The self‐assembly of collagen molecules

The aggregation of native acid‐soluble collagen (N‐ASC) and of pronase‐treated acid soluble collagen (P‐ASC) was examined in solution under conditions which varied from those of minimum collagen‐collagen interaction to those leading to incipient fiber formation. Molecular weights and weight distributions were determined in the analytical ultracentrifuge using the Yphantis high speed sedimentation equilibrium and Aarchiblad approach‐to‐equilibrim techniques. The aggregation was pH and ionic strength dependent in each case. Under conditions of minimum aggregation (low pH, low ionic strength), N‐ASC showed the presence of permant aggregates. At higher pH and ionic strength, a higher fraction of aggregate was formed but these were of the same charcter and molecular weight as the permanent aggregates.

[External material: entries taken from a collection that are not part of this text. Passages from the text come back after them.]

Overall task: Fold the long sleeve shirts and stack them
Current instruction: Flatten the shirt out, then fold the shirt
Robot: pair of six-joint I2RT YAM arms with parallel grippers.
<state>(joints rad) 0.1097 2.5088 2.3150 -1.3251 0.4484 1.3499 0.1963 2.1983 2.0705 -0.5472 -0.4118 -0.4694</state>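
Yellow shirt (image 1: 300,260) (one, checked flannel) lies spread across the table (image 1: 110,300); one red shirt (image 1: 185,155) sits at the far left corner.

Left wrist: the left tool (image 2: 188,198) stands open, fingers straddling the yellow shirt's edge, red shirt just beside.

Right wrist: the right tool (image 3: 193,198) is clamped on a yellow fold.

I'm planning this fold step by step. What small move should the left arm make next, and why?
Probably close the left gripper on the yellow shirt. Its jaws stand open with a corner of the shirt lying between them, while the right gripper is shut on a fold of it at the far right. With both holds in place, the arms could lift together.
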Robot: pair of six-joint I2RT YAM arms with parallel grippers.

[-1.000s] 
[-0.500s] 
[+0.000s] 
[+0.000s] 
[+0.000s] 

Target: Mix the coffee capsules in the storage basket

The aggregates were of a single molecular size, with a weight of 1.5 × 10⁶ daltons, compared with a monomer collagen weight of 3.1 × 10⁵ daltons. The P‐ASC formed aggregates also but to a much lower extent and the maximum aggregate size corresponded to dimers in molecular weight. These data show the major importance of molecular end‐regions in collagen aggregation to form native type fibers and, by virtue of the discrete size of the N‐ASC aggregates, support the microfibrillar hypothesis for the assembly of collagen fibrills.